Exercise prompt
Every line of the listing that contains the word "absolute" is to be copied out.

Material supplied

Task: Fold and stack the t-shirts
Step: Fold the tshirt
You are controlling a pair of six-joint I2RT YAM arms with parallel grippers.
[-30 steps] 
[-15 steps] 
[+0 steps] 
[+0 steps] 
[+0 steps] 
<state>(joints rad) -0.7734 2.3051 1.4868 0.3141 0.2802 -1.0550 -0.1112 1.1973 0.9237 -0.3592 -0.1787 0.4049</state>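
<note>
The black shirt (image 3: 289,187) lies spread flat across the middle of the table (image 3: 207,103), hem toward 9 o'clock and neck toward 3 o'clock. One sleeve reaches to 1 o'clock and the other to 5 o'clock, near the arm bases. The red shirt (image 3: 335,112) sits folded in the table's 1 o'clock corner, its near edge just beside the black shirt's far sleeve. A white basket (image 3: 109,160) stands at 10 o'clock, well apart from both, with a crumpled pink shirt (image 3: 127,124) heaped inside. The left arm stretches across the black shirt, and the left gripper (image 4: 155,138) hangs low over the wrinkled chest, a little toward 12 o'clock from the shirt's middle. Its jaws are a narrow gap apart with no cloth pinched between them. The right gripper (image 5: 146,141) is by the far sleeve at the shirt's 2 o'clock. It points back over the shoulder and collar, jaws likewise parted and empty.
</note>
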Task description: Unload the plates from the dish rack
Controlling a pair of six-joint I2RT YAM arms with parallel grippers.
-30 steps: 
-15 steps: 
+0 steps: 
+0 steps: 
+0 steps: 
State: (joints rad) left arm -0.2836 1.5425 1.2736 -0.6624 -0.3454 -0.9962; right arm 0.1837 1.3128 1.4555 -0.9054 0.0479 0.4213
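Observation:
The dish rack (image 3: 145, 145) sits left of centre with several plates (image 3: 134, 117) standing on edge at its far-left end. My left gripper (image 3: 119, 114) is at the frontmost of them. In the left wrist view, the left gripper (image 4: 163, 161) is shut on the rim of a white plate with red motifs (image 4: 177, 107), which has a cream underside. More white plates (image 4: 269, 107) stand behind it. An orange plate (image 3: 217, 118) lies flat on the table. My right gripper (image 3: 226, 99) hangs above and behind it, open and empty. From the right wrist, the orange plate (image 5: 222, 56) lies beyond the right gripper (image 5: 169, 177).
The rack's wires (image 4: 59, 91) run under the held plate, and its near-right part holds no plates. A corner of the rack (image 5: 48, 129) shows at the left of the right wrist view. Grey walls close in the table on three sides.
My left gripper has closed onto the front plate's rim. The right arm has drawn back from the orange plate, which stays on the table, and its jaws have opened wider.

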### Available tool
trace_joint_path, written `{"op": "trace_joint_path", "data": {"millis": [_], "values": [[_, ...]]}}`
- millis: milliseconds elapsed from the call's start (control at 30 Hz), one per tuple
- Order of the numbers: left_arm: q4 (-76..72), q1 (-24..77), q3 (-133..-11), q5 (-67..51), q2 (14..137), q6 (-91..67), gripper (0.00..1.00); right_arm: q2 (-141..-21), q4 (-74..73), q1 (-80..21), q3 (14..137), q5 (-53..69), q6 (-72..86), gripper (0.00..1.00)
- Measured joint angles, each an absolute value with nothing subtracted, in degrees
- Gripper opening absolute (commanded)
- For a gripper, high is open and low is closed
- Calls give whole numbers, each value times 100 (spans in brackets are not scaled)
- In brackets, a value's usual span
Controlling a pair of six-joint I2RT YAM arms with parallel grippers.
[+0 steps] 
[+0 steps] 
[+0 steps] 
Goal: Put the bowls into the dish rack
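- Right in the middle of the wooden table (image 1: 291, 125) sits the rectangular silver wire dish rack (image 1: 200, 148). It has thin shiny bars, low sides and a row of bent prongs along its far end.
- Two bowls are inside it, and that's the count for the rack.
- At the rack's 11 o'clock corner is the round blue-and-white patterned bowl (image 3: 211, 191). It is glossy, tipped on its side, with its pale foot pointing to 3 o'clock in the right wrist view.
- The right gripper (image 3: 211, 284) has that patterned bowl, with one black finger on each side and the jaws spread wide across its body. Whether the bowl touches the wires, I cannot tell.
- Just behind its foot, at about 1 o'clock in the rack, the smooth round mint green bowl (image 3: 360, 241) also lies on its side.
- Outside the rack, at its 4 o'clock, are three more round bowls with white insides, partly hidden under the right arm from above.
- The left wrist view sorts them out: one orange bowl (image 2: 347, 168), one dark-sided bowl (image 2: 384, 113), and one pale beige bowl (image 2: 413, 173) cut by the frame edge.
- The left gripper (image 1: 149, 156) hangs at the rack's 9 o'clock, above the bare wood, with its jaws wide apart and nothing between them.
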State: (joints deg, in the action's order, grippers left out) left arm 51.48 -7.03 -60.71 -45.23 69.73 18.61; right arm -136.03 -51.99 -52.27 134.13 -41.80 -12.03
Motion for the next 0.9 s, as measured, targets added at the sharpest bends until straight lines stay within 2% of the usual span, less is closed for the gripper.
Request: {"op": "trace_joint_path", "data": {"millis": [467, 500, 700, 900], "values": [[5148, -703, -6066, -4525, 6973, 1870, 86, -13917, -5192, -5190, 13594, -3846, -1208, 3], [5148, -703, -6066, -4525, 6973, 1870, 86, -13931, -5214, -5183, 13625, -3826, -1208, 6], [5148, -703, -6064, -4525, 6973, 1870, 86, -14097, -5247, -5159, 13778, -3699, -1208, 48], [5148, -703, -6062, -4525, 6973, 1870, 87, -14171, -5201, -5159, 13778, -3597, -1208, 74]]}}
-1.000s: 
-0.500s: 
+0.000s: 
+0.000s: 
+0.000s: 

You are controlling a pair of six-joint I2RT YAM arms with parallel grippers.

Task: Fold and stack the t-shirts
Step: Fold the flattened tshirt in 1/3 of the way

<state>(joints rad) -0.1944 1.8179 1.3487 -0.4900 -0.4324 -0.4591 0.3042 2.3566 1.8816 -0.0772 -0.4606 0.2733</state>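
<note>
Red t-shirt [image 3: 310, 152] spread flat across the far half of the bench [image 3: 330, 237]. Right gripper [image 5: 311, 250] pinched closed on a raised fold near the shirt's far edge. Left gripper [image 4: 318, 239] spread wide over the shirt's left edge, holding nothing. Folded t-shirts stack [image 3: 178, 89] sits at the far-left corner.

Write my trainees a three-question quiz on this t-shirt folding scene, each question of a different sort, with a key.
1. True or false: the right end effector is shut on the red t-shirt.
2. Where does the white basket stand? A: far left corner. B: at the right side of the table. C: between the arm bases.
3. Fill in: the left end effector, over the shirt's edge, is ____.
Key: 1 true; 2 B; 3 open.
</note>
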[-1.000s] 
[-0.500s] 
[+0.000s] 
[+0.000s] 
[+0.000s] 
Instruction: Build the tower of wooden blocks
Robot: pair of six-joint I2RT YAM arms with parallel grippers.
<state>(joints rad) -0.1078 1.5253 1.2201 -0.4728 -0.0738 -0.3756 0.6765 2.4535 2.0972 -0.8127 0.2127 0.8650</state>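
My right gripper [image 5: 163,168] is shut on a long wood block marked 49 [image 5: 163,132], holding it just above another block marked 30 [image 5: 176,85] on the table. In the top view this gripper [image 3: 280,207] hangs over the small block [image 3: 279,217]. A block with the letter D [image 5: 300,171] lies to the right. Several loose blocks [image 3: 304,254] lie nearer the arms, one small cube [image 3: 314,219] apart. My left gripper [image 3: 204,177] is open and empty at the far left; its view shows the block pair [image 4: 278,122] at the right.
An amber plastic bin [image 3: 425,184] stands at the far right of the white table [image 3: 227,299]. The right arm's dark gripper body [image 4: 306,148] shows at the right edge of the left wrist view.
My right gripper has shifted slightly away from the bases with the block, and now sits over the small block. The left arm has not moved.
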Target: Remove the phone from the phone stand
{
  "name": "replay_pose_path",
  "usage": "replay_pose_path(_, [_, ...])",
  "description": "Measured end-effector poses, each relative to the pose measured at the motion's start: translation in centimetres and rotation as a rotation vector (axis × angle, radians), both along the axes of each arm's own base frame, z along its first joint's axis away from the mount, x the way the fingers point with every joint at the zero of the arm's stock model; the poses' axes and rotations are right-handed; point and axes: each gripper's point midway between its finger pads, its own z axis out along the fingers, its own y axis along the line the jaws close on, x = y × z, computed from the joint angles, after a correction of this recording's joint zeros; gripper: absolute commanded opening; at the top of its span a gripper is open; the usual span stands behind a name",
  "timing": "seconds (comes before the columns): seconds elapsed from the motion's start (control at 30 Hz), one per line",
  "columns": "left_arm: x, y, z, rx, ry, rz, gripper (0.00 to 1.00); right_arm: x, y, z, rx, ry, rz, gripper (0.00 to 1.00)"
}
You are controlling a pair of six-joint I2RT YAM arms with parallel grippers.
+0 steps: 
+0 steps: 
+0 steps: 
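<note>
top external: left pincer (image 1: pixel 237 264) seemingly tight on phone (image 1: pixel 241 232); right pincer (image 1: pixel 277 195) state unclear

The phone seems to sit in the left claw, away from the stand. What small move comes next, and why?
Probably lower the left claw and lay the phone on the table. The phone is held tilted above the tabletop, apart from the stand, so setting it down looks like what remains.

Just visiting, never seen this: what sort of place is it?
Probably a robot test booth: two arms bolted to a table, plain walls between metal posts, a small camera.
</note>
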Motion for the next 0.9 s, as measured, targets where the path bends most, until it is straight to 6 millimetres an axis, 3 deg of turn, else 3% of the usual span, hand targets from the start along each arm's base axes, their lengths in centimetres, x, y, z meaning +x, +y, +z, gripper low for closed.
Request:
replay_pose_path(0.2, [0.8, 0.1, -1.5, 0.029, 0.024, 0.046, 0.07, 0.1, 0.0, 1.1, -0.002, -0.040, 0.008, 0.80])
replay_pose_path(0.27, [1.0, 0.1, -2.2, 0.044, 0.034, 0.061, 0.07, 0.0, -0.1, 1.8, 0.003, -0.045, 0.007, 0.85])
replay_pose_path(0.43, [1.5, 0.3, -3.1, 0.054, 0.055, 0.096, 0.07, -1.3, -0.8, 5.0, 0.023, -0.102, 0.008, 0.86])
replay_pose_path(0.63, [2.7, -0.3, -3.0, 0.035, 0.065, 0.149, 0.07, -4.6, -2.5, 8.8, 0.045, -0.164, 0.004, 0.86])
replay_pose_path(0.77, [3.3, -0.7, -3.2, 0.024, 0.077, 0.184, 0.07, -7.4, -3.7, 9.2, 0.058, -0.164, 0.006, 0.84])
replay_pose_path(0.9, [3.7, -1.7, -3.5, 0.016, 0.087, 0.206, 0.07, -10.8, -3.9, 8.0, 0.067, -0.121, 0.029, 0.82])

Task result
- Measured joint angles, each an absolute value with nothing subtracted, in degrees
- Gripper opening absolute (commanded)
  "description": "Measured end-effector poses, each relative to the pose measured at the motion's start: translation in centimetres and rotation as a rotation vector (axis × angle, radians), both along the axes of each arm's own base frame, z along its first joint's axis away from the mount, x the way the fingers point with every joint at the zero of the arm's stock model; the poses' axes and rotations are right-handed; point and axes: each gripper's point midway between its finger pads, its own z axis out along the fingers, its own y axis along the line the jaws close on, x = y × z, computed from the joint angles, after a correction of this recording's joint zeros; gripper: absolute commanded opening; at the top of its span a gripper is open; the usual span stands behind a name",

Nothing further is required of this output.